**Problem statement**
Every record must be written out once more, with nothing added or omitted.

[Stored dataset items]

★ ★ ★ ★ ★

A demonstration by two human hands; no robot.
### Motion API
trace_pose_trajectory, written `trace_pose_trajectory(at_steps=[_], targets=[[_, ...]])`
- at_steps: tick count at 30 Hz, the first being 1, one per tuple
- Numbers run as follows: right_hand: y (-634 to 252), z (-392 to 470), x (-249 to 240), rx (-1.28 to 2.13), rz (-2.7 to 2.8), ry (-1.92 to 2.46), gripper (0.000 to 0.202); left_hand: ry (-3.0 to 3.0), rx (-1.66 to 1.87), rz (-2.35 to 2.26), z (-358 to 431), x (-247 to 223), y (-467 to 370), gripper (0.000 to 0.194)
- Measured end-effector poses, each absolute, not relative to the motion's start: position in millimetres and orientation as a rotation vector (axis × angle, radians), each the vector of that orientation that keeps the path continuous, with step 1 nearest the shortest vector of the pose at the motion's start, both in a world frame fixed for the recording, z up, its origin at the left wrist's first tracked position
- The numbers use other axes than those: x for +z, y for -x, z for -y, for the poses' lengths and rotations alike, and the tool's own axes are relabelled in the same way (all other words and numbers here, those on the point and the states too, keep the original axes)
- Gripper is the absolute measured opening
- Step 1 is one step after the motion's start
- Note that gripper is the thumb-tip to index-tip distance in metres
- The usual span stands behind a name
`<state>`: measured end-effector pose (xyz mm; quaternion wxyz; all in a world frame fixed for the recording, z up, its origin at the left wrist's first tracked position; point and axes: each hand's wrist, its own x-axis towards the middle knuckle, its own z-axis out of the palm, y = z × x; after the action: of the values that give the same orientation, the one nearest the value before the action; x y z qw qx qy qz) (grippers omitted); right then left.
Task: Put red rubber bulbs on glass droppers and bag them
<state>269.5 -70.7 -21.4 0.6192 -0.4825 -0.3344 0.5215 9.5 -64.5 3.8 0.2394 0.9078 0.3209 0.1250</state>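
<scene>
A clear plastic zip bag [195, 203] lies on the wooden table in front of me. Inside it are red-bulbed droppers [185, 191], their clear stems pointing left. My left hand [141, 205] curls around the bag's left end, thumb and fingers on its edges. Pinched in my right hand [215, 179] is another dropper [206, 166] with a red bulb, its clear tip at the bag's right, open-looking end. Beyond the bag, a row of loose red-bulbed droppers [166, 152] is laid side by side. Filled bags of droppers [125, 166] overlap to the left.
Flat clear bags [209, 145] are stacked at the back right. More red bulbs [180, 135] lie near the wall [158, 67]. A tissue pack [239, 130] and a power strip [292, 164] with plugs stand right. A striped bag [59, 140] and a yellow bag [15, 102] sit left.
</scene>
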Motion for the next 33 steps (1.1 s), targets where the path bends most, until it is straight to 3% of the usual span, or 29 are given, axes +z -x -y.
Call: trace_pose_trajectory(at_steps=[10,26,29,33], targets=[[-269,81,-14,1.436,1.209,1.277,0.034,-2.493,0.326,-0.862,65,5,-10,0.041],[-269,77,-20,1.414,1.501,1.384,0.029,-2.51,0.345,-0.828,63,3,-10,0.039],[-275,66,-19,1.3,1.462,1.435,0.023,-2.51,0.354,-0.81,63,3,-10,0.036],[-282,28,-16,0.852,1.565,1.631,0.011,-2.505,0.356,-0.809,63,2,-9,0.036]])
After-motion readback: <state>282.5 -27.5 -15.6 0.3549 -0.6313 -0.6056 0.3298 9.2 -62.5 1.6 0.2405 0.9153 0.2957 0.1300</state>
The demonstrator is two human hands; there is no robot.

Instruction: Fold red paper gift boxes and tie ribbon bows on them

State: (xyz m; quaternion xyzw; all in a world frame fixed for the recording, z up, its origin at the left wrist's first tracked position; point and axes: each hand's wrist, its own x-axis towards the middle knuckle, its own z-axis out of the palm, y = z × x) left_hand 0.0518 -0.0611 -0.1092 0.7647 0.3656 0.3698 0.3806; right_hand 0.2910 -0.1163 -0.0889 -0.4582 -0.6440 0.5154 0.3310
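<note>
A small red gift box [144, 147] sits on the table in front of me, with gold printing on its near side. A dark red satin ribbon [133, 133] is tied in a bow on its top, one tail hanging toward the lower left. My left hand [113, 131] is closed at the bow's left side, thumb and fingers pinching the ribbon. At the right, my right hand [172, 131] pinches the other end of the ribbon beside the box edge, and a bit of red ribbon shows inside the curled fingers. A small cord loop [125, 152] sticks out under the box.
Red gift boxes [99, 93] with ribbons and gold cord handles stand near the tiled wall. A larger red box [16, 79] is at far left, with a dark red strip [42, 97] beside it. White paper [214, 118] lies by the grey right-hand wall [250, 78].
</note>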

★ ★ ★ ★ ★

**Task answer**
A demonstration by two human hands; no robot.
### Motion API
trace_pose_trajectory, written `trace_pose_trajectory(at_steps=[_], targets=[[_, ...]])`
- at_steps: tick count at 30 Hz, the first being 1, one per tuple
- Numbers run as follows: right_hand: y (-634 to 252), z (-392 to 470), x (-249 to 240), rx (-1.28 to 2.13), rz (-2.7 to 2.8), ry (-1.92 to 2.46), gripper (0.000 to 0.202); left_hand: ry (-3.0 to 3.0), rx (-1.66 to 1.87), rz (-2.35 to 2.26), z (-358 to 431), x (-247 to 223), y (-467 to 370), gripper (0.000 to 0.194)
- Measured end-effector poses, each absolute, not relative to the motion's start: position in millimetres and orientation as a rotation vector (axis × angle, radians), each the vector of that orientation that keeps the path continuous, with step 1 nearest the shortest vector of the pose at the motion's start, both in a world frame fixed for the recording, z up, its origin at the left wrist's first tracked position
- The numbers use other axes than those: x for +z, y for -x, z for -y, for the poses' lengths and rotations alike, and the tool's own axes are relabelled in the same way (all other words and numbers here, those on the point and the states too, keep the original axes)
- Gripper is the absolute measured opening
- Step 1 is one step after the motion's start
- Note that gripper is the thumb-tip to index-tip distance in metres
- The usual span stands behind a name
`<state>`: measured end-effector pose (xyz mm; quaternion wxyz; all in a world frame fixed for the recording, z up, its origin at the left wrist's first tracked position; point and axes: each hand's wrist, its own x-axis towards the middle knuckle, its own z-axis out of the palm, y = z × x; after the action: of the values that give the same orientation, the one nearest the value before the action; x y z qw qx qy qz) (grippers omitted); right then left.
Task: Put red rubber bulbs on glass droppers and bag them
<state>269.5 -70.7 -21.4 0.6192 -0.4825 -0.3344 0.5215 9.5 -64.5 3.8 0.2394 0.9078 0.3209 0.1250</state>
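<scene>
A clear plastic zip bag [195, 203] lies on the wooden table in front of me. Inside it are red-bulbed droppers [185, 191], their clear stems pointing left. My left hand [141, 205] curls around the bag's left end, thumb and fingers on its edges. Pinched in my right hand [215, 179] is another dropper [206, 166] with a red bulb, its clear tip at the bag's right, open-looking end. Beyond the bag, a row of loose red-bulbed droppers [166, 152] is laid side by side. Filled bags of droppers [125, 166] overlap to the left.
Flat clear bags [209, 145] are stacked at the back right. More red bulbs [180, 135] lie near the wall [158, 67]. A tissue pack [239, 130] and a power strip [292, 164] with plugs stand right. A striped bag [59, 140] and a yellow bag [15, 102] sit left.
</scene>
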Motion for the next 33 steps (1.1 s), targets where the path bends most, until it is straight to 3% of the usual span, or 29 are given, axes +z -x -y.
Call: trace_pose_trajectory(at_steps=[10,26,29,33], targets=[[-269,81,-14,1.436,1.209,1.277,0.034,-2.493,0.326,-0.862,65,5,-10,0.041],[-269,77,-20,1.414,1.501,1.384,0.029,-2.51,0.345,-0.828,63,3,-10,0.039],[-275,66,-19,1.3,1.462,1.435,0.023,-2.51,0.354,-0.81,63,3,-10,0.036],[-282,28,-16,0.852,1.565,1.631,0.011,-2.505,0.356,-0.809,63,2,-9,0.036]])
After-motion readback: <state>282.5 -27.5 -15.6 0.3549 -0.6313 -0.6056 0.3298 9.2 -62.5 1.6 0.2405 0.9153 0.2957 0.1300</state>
The demonstrator is two human hands; there is no robot.

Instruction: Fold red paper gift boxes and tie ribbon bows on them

State: (xyz m; quaternion xyzw; all in a world frame fixed for the recording, z up, its origin at the left wrist's first tracked position; point and axes: each hand's wrist, its own x-axis towards the middle knuckle, its own z-axis out of the palm, y = z × x) left_hand 0.0518 -0.0611 -0.1092 0.7647 0.3656 0.3698 0.3806; right_hand 0.2910 -0.1163 -0.0889 -0.4582 -0.6440 0.5154 0.3310
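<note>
A small red gift box [144, 147] sits on the table in front of me, with gold printing on its near side. A dark red satin ribbon [133, 133] is tied in a bow on its top, one tail hanging toward the lower left. My left hand [113, 131] is closed at the bow's left side, thumb and fingers pinching the ribbon. At the right, my right hand [172, 131] pinches the other end of the ribbon beside the box edge, and a bit of red ribbon shows inside the curled fingers. A small cord loop [125, 152] sticks out under the box.
Red gift boxes [99, 93] with ribbons and gold cord handles stand near the tiled wall. A larger red box [16, 79] is at far left, with a dark red strip [42, 97] beside it. White paper [214, 118] lies by the grey right-hand wall [250, 78].
</note>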

Output is finished, and nothing else is required.